* **Exercise**
Transcription should be exact. Include all entries.

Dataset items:
------------------------------------------------------------------------
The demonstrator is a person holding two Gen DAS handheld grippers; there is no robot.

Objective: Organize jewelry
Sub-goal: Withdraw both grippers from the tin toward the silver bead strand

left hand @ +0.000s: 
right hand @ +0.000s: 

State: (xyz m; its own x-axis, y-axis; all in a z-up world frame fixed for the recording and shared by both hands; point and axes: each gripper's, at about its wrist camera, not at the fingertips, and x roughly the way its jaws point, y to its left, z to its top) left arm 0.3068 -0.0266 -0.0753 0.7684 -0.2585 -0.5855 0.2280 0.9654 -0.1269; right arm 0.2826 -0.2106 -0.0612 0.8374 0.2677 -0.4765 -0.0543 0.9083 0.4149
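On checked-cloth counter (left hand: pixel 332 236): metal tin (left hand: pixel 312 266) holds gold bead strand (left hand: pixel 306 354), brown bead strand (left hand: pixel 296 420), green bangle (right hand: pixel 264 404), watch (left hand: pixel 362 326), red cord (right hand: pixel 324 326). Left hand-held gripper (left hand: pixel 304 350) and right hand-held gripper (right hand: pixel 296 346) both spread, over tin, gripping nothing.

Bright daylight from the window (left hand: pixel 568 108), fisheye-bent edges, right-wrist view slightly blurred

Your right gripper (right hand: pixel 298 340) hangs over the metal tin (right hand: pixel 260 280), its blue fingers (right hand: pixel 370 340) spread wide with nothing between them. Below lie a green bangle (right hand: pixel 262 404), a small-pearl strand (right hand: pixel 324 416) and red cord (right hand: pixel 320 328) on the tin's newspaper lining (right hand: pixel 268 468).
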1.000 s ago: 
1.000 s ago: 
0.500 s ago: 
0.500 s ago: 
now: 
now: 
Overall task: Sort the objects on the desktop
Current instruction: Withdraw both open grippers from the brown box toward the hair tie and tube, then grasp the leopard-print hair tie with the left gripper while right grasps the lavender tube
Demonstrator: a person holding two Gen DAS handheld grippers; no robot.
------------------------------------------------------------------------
* **Exercise response**
The demonstrator is a person holding two Gen DAS handheld grippers; there is no robot.

Objective: Organize jewelry
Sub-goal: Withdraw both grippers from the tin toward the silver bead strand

left hand @ +0.000s: 
right hand @ +0.000s: 

State: (xyz m; its own x-axis, y-axis; all in a z-up world frame fixed for the recording and shared by both hands; point and axes: each gripper's, at about its wrist camera, not at the fingertips, and x roughly the way its jaws point, y to its left, z to its top) left arm 0.3068 -0.0266 -0.0753 0.7684 -0.2585 -0.5855 0.2280 0.9654 -0.1269; right arm 0.2826 -0.2106 -0.0612 0.8374 0.2677 -0.4765 -0.0543 0.9083 0.4149
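On checked-cloth counter (left hand: pixel 332 236): metal tin (left hand: pixel 312 266) holds gold bead strand (left hand: pixel 306 354), brown bead strand (left hand: pixel 296 420), green bangle (right hand: pixel 264 404), watch (left hand: pixel 362 326), red cord (right hand: pixel 324 326). Left hand-held gripper (left hand: pixel 304 350) and right hand-held gripper (right hand: pixel 296 346) both spread, over tin, gripping nothing.

Bright daylight from the window (left hand: pixel 568 108), fisheye-bent edges, right-wrist view slightly blurred

Your right gripper (right hand: pixel 298 340) hangs over the metal tin (right hand: pixel 260 280), its blue fingers (right hand: pixel 370 340) spread wide with nothing between them. Below lie a green bangle (right hand: pixel 262 404), a small-pearl strand (right hand: pixel 324 416) and red cord (right hand: pixel 320 328) on the tin's newspaper lining (right hand: pixel 268 468).
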1.000 s ago: 
1.000 s ago: 
0.500 s ago: 
0.500 s ago: 
now: 
now: 
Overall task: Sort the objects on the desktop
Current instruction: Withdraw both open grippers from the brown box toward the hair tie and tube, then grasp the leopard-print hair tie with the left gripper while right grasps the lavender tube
Demonstrator: a person holding two Gen DAS handheld grippers; no robot.

Nothing more will be written for this answer.